Sull’origine del Black Friday, che cade l’ultimo venerdì di novembre, il giorno dopo il Thanksgiving americano, ci sono varie tesi. Se inizialmente poteva davvero essere un modo per risparmiare qualcosa su un bene che volevamo da tempo, per cercare il regalo di Natale perfetto o magari fare un regalo a noi stessi, negli ultimi anni è diventata una moda svilente e dannosa.
Ma non è solo la pubblicità a trarci in inganno; spesso alla base c’è una nostra sensazione di carenza.
Ti faccio un esempio: la scorsa settimana ho lavorato a casa di Elena (nome di fantasia), splendida 50 enne separata da poco e con una bimba piccola. Abbiamo riorganizzato alcune stanze della casa che strabordavano di cose, creando caos visivo e mentale. Lavorando insieme, Elena ha alleggerito la sua casa e la sua mente, tutto ora è al posto giusto e lei è molto più rilassata. È tornata a sorridere dopo un periodo caotico e confuso in cui non si sentiva in grado di dare il meglio di sé alla sua bambina e tantomeno a se stessa.
La casa di Elena era così piena e confusa perché alla base c’era una percezione di mancanza: “faccio scorta perché non si sa mai”, “lo prendo perché potrebbe sempre servire in futuro”, “lo compro ora che è in offerta, tanto prima o poi lo userò”.
È un atteggiamento molto diffuso e può succedere a tutti, soprattutto se ci troviamo in una fase particolare della vita, di fare shopping alla ricerca di una momentanea gratificazione. È confortante, è appagante. Ma il rischio è che diventi un’abitudine consolidata e quindi più difficile da gestire.
Quando abbiamo raggruppato tutti gli oggetti per categoria, Elena si è resa conto di quante cose aveva acquistato impulsivamente. Non se ne ricordava nemmeno la metà.
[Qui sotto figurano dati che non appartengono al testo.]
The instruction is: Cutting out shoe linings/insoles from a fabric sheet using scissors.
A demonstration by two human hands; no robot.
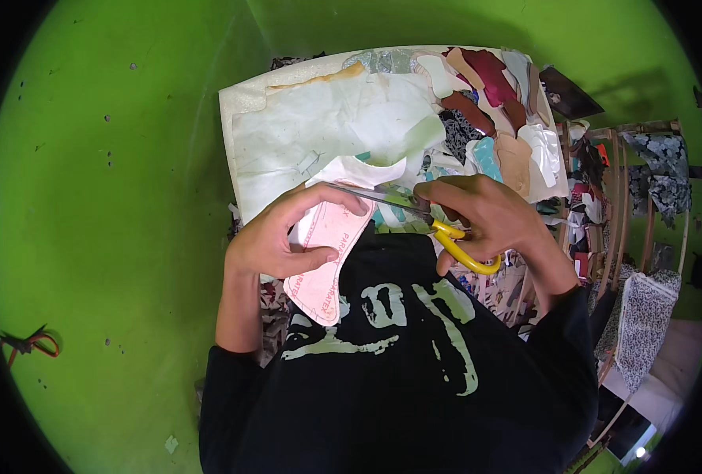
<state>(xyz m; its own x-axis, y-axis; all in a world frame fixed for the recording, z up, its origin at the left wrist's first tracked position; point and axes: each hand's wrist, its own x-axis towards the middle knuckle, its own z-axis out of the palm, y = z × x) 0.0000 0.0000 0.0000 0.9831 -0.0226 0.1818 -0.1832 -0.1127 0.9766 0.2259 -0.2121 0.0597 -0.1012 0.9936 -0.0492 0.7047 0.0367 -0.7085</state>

Perché è così che succede: si comprano cose che non si sa dove mettere e quel “lo metto qui un attimo e poi lo sistemo” si traduce in un accumulo disorganizzato che appesantisce l’ambiente e i pensieri.
L’acquisto impulsivo è una ricompensa momentanea, ma è proprio sull’impulsività che puntano le aziende. Strategie di comunicazione, palette di colori, effetto visivo e storytelling studiati nei minimi dettagli: l’importante è ottenere un click sul pulsante “acquista”. Poi un altro, e un altro ancora. Il rischio è molto reale: pensando di risparmiare, alla fine spendiamo molto più di quanto avremmo voluto per acquistare oggetti di cui ci importa poco.
Come possiamo agire per non lasciarci prendere troppo la mano? Organizzandoci per tempo.
A proposito di realtà sostenibili, conosci Rifò? Si tratta di un brand di Prato che produce in loco una linea di abbigliamento e accessori di qualità con fibre 100% rigenerate e rigenerabili.
Cito testualmente dalla loro newsletter:
“Sai perché il Black Friday non è sostenibile?
Perché ci rende dei consumatori e non delle persone.
Perché spinge un sistema basato sui prezzi e non sul valore.
Perché fa aumentare esponenzialmente i consumi mondiali di CO2 dovuti ai trasporti.
Ne abbiamo davvero bisogno? No.”
Demonizzare totalmente il Black Friday non ha molto senso, ma certamente possiamo farci le domande giuste per acquistare consapevolmente, meno e meglio, o non acquistare affatto.
Non abbiamo bisogno di più cose, abbiamo bisogno delle cose giuste per noi. L’abbiamo solo dimenticato.